The findings reveal that typography — specifically tracking, or the spacing between letters in a word — can influence consumers’ interpretations of brand logos. Further, the interpretation is influenced by cultural factors, the researchers reported in a recent edition of the Journal of Consumer Research.

In addition to the survey data, the results were confirmed in experiments, even during the Covid-19 pandemic, when public health guidance on social or physical distancing put a new emphasis on space, Hagtvedt said.

“We found fairly consistent patterns in these responses, even during the pandemic, when some brands were experimenting with placing the letters of logos farther apart to emulate a social distancing signal,” said Boston College Associate Professor of Marketing Henrik Hagtvedt, who co-authored the paper with IIM’s Tanvi Gupta.

The researchers analyzed data from 17,000 consumers rating 629 brands. Hagtvedt and Gupta found compact logos, where tight tracking leaves less space, encouraged favorable brand attitudes when compared to loose logos, where loose tracking creates a more spacious appearance. According to consumers, compact logos signaled that the brand was reliable, secure, and trustworthy.

Logos are central to the ways brands communicate with consumers. Logos that appear physically robust imply a brand’s products are safe to use, Hagtvedt said. Compact logos were shown to send a message to consumers implying their products were sturdy and secure. This is particularly the case with textual logos, where consumers show sensitivity to the spacing between letters. Tight lettering equates to sturdiness in the minds of most consumers, whereas too much space may imply vulnerability, Hagtvedt said.

Cultural influences are also at play, according to the new report, titled “Safe Together, Vulnerable Apart: How Interstitial Space in Text Logos Impacts Brand Attitudes in Tight versus Loose Cultures.” Drawing on the work of anthropologists, the researchers focused on two groups of consumers: those considered culturally “tight” or “loose.” Tight cultures are a function of adapting to threats, such as violence or natural disasters. Individuals from this group are likely to favor the appearance of tight structure.

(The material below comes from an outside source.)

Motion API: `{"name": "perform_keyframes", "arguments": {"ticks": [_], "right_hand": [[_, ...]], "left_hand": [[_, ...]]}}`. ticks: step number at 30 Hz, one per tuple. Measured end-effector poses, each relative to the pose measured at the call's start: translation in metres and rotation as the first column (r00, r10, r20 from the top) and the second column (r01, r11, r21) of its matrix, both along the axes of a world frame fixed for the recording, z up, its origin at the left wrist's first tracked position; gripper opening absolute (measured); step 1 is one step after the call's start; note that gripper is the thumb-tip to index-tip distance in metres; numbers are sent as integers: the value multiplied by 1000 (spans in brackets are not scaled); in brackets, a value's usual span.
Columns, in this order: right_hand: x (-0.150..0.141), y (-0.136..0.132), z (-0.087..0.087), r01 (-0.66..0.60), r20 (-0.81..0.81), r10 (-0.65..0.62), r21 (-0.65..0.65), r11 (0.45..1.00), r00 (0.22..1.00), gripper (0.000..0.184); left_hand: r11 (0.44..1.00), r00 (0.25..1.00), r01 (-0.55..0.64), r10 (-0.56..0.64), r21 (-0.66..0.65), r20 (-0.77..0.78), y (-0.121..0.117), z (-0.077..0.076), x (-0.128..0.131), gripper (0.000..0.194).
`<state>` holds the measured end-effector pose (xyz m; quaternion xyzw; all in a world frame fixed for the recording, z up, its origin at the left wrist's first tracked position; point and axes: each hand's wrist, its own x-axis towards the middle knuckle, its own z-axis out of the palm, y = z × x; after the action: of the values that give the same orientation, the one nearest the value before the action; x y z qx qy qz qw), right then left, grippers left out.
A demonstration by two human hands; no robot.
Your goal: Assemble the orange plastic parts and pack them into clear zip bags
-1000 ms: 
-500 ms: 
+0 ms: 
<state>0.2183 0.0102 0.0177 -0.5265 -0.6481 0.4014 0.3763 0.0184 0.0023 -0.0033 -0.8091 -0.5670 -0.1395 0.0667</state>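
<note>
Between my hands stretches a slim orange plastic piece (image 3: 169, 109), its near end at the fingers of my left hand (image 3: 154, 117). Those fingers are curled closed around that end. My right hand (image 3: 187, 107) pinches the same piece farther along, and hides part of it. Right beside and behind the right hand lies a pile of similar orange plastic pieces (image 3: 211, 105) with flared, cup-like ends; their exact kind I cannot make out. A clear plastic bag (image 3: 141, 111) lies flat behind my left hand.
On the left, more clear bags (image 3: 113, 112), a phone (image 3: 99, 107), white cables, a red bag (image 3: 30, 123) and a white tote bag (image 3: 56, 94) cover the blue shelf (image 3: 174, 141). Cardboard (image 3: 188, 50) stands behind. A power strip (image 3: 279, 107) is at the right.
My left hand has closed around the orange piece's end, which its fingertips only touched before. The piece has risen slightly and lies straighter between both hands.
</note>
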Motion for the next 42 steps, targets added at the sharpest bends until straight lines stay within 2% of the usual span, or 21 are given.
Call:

In the US, studies have shown southern states tend to display cultural tightness, while states in the west and northeast reveal looser structure. Factors such as religion, organization, or industry, can influence cultural tightness.

Gupta and Hagtvedt report that consumers tended to favor compact logos over spacious ones, regardless of cultural tightness, under ordinary circumstances. However, when the experiments involved contexts with potential safety concerns (such as products related to pharmaceuticals or mobile financial services), only culturally tight consumers responded more favorably to the compact logos.

The researchers suspect that the latter findings stem from culturally loose individuals associating space with freedom or autonomy, and being especially sensitive to that signal when safety is threatened. Among these individuals, the restrictive associations of compact logos can balance out the positive security signal.

The findings add to the understanding of how people draw meaning from visual communications, a key insight for brand managers and businesses of all sizes, said Hagtvedt. At the same time, they provide practical tips to organizations and individuals seeking to signal safety, depending on the context as well as the relevant culture.

Developing better quantitative standards can help organizations better assess how their designs may be perceived, rather than going on “gut” intuition about what makes a successful logo.

“It is important to know what kind of signal a logo sends,” said Hagtvedt. “Businesses spend millions on not just designing their logos, but on using their logos in brand communications. It is arguably the most prominent representation of a brand, wherever that brand operates. It has an enormous influence on consumers. To design and deploy a logo haphazardly is a questionable practice.”